Our solution adds interactions between the participants to make the system less rely on the Platform’s honesty. Every time when the accumulator value changes, the Platform needs to require the corresponding signature. Table 2 compares the interaction rounds of different solutions. The variant version of 4P_VES is a tradeoff between security and communication efficiency. In the variant, the Player or Provider sends the accumulator value’s signature together with the transaction request messages which will save one interaction. The expense is that the Platform merely holds the last accumulator value rather than the current one’s signature which leaves a little room for the Platform’s trick.

Fig. 2.
figure 2

Each party’s cost in Purchase

Fig. 3.
figure 3

Avg. cost of Purchase with diff. sizes

As evaluated above, although extra cost and delay are introduced in our solution, it is still within acceptable tolerance.
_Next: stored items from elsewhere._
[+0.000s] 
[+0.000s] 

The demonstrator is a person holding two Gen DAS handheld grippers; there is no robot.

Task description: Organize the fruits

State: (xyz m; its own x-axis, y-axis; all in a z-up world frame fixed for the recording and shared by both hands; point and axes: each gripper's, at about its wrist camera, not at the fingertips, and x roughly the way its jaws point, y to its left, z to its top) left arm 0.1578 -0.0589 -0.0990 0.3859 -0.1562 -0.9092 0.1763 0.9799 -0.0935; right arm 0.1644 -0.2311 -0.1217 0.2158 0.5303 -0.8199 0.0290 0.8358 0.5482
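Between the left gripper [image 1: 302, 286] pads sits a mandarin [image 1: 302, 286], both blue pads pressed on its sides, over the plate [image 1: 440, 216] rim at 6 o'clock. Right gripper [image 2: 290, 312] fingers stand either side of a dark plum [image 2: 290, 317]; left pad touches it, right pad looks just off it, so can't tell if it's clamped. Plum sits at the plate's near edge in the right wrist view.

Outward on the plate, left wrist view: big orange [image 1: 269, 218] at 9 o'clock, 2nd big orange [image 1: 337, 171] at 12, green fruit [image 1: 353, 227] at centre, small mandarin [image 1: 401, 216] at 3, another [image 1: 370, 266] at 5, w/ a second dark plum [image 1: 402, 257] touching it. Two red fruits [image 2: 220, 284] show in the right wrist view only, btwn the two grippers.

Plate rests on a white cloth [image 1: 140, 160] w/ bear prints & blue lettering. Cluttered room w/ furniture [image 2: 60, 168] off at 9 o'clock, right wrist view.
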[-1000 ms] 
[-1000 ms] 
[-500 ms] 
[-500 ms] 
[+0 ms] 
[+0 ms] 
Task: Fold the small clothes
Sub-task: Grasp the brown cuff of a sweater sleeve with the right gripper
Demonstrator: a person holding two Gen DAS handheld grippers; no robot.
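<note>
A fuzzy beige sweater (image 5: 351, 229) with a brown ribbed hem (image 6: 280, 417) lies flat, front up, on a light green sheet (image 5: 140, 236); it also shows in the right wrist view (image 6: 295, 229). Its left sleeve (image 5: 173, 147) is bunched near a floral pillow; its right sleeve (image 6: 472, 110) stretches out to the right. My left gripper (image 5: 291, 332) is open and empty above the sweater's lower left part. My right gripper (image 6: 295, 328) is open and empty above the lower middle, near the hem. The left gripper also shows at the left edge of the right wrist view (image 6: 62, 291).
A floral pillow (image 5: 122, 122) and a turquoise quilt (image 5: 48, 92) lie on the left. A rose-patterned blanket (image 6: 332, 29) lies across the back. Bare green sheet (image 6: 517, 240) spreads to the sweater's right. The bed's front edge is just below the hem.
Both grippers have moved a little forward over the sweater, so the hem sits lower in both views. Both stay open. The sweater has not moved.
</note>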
That is to say, our solution is practical that enhances the Verito with little overhead.

7 Related Work

Our work is closely related to [8] in which the possibility of collusion between participants is not considered and the account’s consistency relies on the honesty of platform. Our work is based on [8] and tries to avoid some of its shortcomings.

Other electronic cash systems focus on the anonymous and traceable payment [16]. Schemes [11, 17] introduce the trusted third party (TTP) to trace double-spending. And only when some vital crime happens will the tracing be performed. Double-spending tracing schemes without TTP are also proposed in [6, 9]. In [13], a provably secure E-cash scheme with tracing is proposed.

8 Conclusion and Future Work

In this paper, an accountable and transparent virtual economy system with four participant parties is proposed based on the scheme of Verito. Our system retains the properties of Verito while further study the anti-collusion problem. We introduce a new participant Payment to detect possible collusion. Our solution also enhances the security and reduces the dependency on Platform’s honesty.

Although our solution solves the problem of collusion, it introduces extra cost. How to reduce computation and communication overhead and make the system more efficient and feasible is an interesting problem. In future, we will also extend our scheme to other application situations.